When you are knee-deep in your Pesach cooking, taste often and lean into those meaningful dishes and the feel of replicating them. Meanwhile, here are some classics along with a few trendier dishes for your holiday table. You needn’t recreate the wheel…but some new tires never hurt anyone!


Looking to scale up your soup for a crowd? Using the following formula makes it easy: for each additional 2 servings, add 1 leg quarter, 2 ¼ cups of water, and some additional vegetables. Chicken bones can be used instead (or in addition) to leg quarters.

Cook’s Tip: Place herbs in a small garnet bag for easy straining

Serves 8.

4 chicken leg quarters (or 3 pounds chicken bones)
10 cups water
1 onion, quartered
1 turnip, peeled and trimmed 2
parsnips, peeled, trimmed, and cut in half
5-6 carrots, peeled, trimmed, and cut in half
3-4 stalks celery, trimmed and cut in thirds
½ bunch fresh parsley
½ bunch fresh dill
2-3 teaspoons kosher salt, more to taste
Freshly ground pepper to taste


1. Skim: Place chicken and cool water in a large pot. Bring to a boil over medium-high heat. Foam and impurities will begin to rise to the surface; skim off and discard using a small sieve or slotted spoon.

2. Simmer: Add the remaining ingredients to the pot and return to a boil. Reduce heat to low, partially cover, and simmer for at least 2½-3 hours (or up to 6 hours). Remove from heat to cool.

3. Strain: When the soup has cooled enough to handle, pour through a fine strainer or colander set over another pot; sift out and discard chicken bones, skin and any unwanted vegetables. Return the desired vegetables and chicken pieces (separated from the bones) to the pot.

4. Season the soup with salt and pepper to taste. Serve with matzo balls or mandlen.


Rich and indulgent, these are not ribs for the faint of heart. These are special occasion ribs. Port is a sweet brandy-fortified wine that deepens the intensity of the reduction sauce, balancing the tart acidity of pomegranate molasses.

Cook’s Note: The expense and work of this reduction makes it worth keeping even long after the short ribs are all gobbled up.
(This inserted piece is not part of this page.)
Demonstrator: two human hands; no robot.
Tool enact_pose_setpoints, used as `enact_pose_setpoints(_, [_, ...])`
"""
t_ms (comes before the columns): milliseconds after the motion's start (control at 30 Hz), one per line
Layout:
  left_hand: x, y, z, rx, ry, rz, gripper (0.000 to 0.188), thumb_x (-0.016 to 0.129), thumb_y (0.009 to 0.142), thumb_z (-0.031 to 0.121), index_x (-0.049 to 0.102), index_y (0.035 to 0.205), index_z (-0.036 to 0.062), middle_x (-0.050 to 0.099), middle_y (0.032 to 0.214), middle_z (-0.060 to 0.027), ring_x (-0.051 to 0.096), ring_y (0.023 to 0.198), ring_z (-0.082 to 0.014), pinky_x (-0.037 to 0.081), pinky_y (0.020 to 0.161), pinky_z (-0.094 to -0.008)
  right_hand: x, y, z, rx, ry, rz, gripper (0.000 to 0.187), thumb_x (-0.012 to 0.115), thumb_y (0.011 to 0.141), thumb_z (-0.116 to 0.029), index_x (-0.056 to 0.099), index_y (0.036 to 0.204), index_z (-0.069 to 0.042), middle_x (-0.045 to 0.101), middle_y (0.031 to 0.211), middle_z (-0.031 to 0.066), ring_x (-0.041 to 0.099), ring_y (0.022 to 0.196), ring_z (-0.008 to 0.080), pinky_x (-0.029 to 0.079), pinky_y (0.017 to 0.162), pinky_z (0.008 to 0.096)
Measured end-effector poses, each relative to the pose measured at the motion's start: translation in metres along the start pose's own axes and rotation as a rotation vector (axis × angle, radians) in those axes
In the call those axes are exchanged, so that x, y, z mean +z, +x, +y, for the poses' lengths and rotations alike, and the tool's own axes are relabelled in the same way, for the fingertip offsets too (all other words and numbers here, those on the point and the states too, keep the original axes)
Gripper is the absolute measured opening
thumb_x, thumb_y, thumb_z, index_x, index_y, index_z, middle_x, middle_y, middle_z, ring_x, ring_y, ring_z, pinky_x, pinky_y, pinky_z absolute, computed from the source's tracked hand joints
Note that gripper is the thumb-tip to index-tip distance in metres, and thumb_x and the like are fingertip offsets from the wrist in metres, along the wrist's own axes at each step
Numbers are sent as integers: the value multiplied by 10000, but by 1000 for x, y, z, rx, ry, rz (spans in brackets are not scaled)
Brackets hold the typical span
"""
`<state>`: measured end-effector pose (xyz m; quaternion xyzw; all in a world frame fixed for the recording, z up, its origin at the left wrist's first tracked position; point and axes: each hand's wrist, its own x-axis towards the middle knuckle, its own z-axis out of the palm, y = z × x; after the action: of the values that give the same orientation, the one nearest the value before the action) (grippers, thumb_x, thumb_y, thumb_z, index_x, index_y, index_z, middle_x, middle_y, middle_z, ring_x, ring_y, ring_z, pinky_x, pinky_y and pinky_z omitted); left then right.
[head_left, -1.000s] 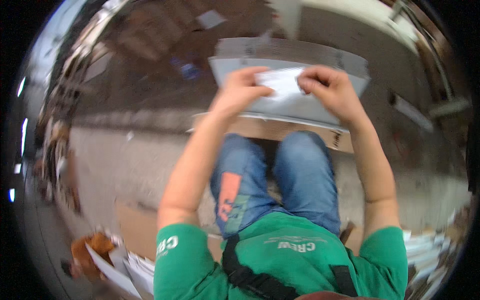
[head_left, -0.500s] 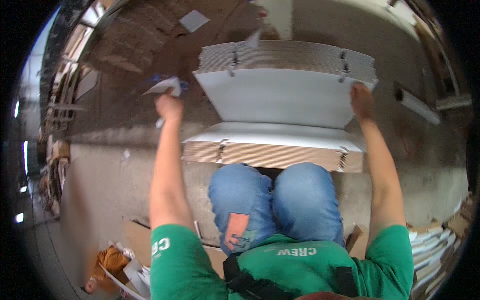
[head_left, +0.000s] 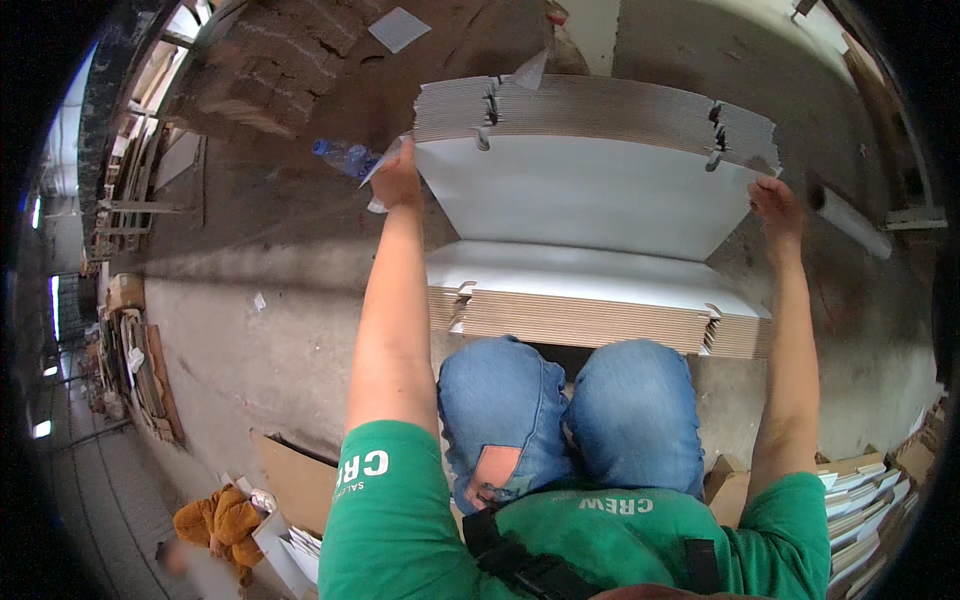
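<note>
Head view looks straight down on my arms and knees, so I read it from the left edge across. Far left, leaning boards and stacked scrap (head_left: pixel 135 365) line a dim aisle, and low down someone in an orange top (head_left: pixel 215 520) crouches beside loose cardboard (head_left: pixel 295 480). Grey concrete floor (head_left: pixel 260 340) runs under everything, turning darker and rougher toward the top, where a pale square sheet (head_left: pixel 398 28) lies. A clear plastic bottle (head_left: pixel 343 155) lies on that floor just beyond my left hand (head_left: pixel 398 180).

That left hand is closed around the left corner of the raised bundle of flat cardboard sheets (head_left: pixel 590 190); a small scrap of white paper (head_left: pixel 380 165) appears pinched in the same fingers, though I cannot tell exactly how. The bundle is tipped up, white face toward me, ribbed edges along its top. Below it, a lower stack of sheets (head_left: pixel 590 310) rests flat, touching my denim knees (head_left: pixel 570 420).

My right hand (head_left: pixel 775 205) grips the bundle's right corner, fingers curled over the edge. Further right, a white tube (head_left: pixel 850 220) lies on the floor, and more stacked sheets (head_left: pixel 865 495) sit by my right elbow.
</note>
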<state>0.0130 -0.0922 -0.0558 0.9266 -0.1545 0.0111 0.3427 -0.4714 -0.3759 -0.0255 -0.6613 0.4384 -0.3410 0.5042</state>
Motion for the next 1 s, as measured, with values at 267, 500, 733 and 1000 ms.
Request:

Freeze any leftover sauce to repurpose for another day…a special finish to any steak or roast.

Serves 4-6.

2 tablespoons olive oil
4-5 pounds beef short ribs
1 medium onion, chopped
2 medium carrots, chopped
3-4 stalks celery, chopped
8 garlic cloves, minced (about 3 tablespoons)
1 teaspoon kosher salt, divided (or more to taste)
½ teaspoon freshly ground black pepper (or more to taste)
1½ cups dry red wine (Cabernet or Merlot) 2/3 cup Port 1½ cups
(12-ounces) crushed tomatoes
1 cup low-sodium chicken or beef stock
1/3 cup pomegranate molasses
1 tablespoon honey (or more to taste)
1 bay leaf
2 tablespoons minced parsley
Pomegranate seeds, for garnish


1. Preheat oven to 350°F. Sprinkle ribs with about ½ teaspoon salt and ¼ teaspoon pepper.

2. Sear ribs: Heat oil in a heavy, large oven-safe pot or Dutch oven over high heat (do not heat to smoking point). Working in batches, brown ribs, turning occasionally, about 2-3 minutes per side. Transfer to plate and set aside.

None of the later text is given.